Grüne in der Kritik: Zweifelhafte Vielflieger-Zahlen

Die Grünen bekämpfen den Flugverkehr, doch ihre WählerInnen fliegen angeblich am meisten. Stimmt diese Aussage überhaupt?

Vier Kraniche fliegen.

Ohne Flugscham ganz weit oben: Kraniche Foto: dpa

BERLIN taz | „Grüne fliegen am meisten“: Diese Aussage war in der vergangenen Woche in zahlreichen Medien zu lesen – etwa im Focus, im Tagesspiegel, oder im Stern. Es klingt ja auch wirklich nach einer schönen Geschichte: Während die Grünen im Parlament gegen den klimaschädlichen Flugverkehr kämpfen, setzen sich ihre WählerInnen ungerührt besonders oft ins Flugzeug.

Doch so eindeutig, wie die Überschriften klingen, ist die Realität keineswegs. Grundlage für die Aussage ist eine repräsentative Umfrage, die die Forschungsgruppe Wahlen Ende Juni im Auftrag des Bundesverbands der Deutschen Luftverkehrswirtschaft durchgeführt hatte.
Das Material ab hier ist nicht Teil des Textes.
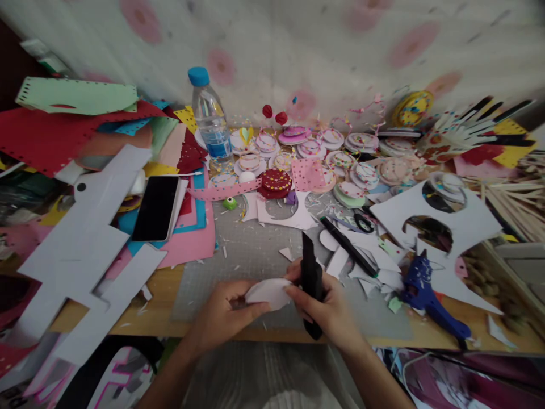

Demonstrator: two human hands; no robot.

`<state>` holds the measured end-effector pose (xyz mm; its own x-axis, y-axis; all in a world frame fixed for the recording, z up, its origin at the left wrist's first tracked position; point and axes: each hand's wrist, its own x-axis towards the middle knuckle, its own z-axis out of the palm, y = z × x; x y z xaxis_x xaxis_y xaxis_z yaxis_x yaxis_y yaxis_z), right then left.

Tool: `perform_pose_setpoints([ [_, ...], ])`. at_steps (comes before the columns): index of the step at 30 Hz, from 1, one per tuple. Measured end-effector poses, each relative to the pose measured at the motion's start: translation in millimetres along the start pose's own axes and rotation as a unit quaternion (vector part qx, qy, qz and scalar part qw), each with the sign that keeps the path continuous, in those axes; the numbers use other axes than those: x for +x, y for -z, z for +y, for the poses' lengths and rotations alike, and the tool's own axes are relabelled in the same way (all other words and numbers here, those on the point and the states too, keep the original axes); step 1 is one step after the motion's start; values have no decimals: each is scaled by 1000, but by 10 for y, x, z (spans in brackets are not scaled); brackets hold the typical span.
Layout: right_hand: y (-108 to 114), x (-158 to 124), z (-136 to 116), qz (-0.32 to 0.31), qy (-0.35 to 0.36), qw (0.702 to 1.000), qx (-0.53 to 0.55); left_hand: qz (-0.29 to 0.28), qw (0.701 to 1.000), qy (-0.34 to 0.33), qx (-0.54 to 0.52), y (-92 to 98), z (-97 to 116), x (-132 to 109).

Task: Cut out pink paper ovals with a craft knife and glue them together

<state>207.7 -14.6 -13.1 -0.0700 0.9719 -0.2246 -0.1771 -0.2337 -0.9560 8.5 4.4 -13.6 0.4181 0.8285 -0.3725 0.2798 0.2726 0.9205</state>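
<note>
Between my two hands is a small white foam-board piece [269, 291] with a curved upper edge. My left hand [227, 311] pinches its left end between thumb and fingers. With thumb and fingertips my right hand [321, 301] touches the piece's right end, while the same hand grips a black utility knife [311, 272], its blade pointing up and away from me. Below them lies a grey cutting mat [251, 250] sprinkled with white scraps. A white board with round cut-outs [298, 218] rests farther back on the mat.
A water bottle [213, 122] stands at the back left, beside many decorated discs. A phone [156, 207] lies on coloured sheets at left. On the right are a blue glue gun [430, 301], a black-and-green marker [349, 247] and a cut white board [472, 218].
</note>
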Motion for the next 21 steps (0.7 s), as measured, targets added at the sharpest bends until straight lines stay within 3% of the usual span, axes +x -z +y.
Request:
perform_pose_setpoints([
  [3, 28, 35, -70, -47, 70, 995, -49, -8, 993, -54, 103, -10, 90, -51],
  [5, 32, 48, -72, -73, 100, 990, -61, 5, 976, -137, 168, -19, 89, -67],
  [7, 23, 45, -31, -69, 99, 992, -44, 46, 933, -261, 242, -14, 53, -62],
  [9, -1, 25, 35, -42, 57, 997, 9, 99, 866, -371, 320, 4, 15, -48],
  [12, -56, -26, 119, 0, -25, 993, 114, 136, 794, -434, 404, 42, -13, -32],
  [18, -138, -95, 134, 4, -107, 983, 147, 92, 776, -434, 448, 62, -87, 18],
  [21, -131, -79, 144, 29, -124, 984, 124, 118, 803, -429, 398, 31, -133, 56],
])
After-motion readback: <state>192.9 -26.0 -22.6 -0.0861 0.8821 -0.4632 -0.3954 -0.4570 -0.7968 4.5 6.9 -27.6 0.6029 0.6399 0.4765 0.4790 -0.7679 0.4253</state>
Darin wurden die TeilnehmerInnen unter anderem gefragt, ob sie in den letzten zwölf Monaten geflogen seien. Von jenen, die nach eigener Aussage mit den Grünen sympathisieren, bejahten das 46 Prozent und damit minimal mehr als bei den FDP-AnhängerInnen mit 45 Prozent. Die Union kam auf 40 Prozent, die Linke auf 32, die SPD auf 31 und die AfD auf 26 Prozent.

Allerdings ging es, wie gesagt, nur um die Frage, ob in den letzten zwölf Monaten überhaupt ein Flugzeug genutzt wurde; die Anzahl und die Länge der Flüge wurde nicht abgefragt. Wer am meisten oder am häufigsten geflogen ist, lässt sich aus dem Wert darum nicht ablesen. Weitere Ergebnisse der gleichen Umfrage sprechen eher gegen die Interpretation, dass dies die AnhängerInnen der Grünen sind: So bevorzugen nur 20 Prozent von ihnen für längere Strecken das Flugzeug, während 53 Prozent am liebsten Bahn fahren. Bei den SympathisantInnen von SPD, Union und FDP bevorzugen dagegen 26 bis 29 Prozent das Flugzeug und nur 38 bis 42 Prozent die Bahn.

Zustimmung zu höheren Preisen

Auch wenn unklar bleibt, wer nun am meisten fliegt – in jedem Fall dürften Maßnahmen, die den Flugverkehr verteuern, auch viele Grünen-WählerInnen treffen. Genau das fordern die Grünen aber: Um Inlandsflüge bis 2035 „weitestgehend obsolet“ zu machen, soll nicht nur die Bahn schneller und billiger werden, heißt es in einem Papier aus der Grünen-Bundestagsfraktion, das diese Woche bekannt wurde. Zudem soll auf Kerosin für Inlandsflüge künftig eine Steuer erhoben werden. Sie soll schrittweise den Satz von 65 Cent pro Liter erreichen, der auch bei Benzin gilt. Fliegen würde damit spürbar teurer.

Doch dass die Partei damit massenhaft WählerInnen verliert, ist nicht zu befürchten. Denn die Umfrage enthält auch diese Information: Dass die Preise für Flugtickets „im Großen und Ganzen zu niedrig“ sind, finden 40 Prozent aller Befragten – aber satte 56 Prozent der Grünen-Fans.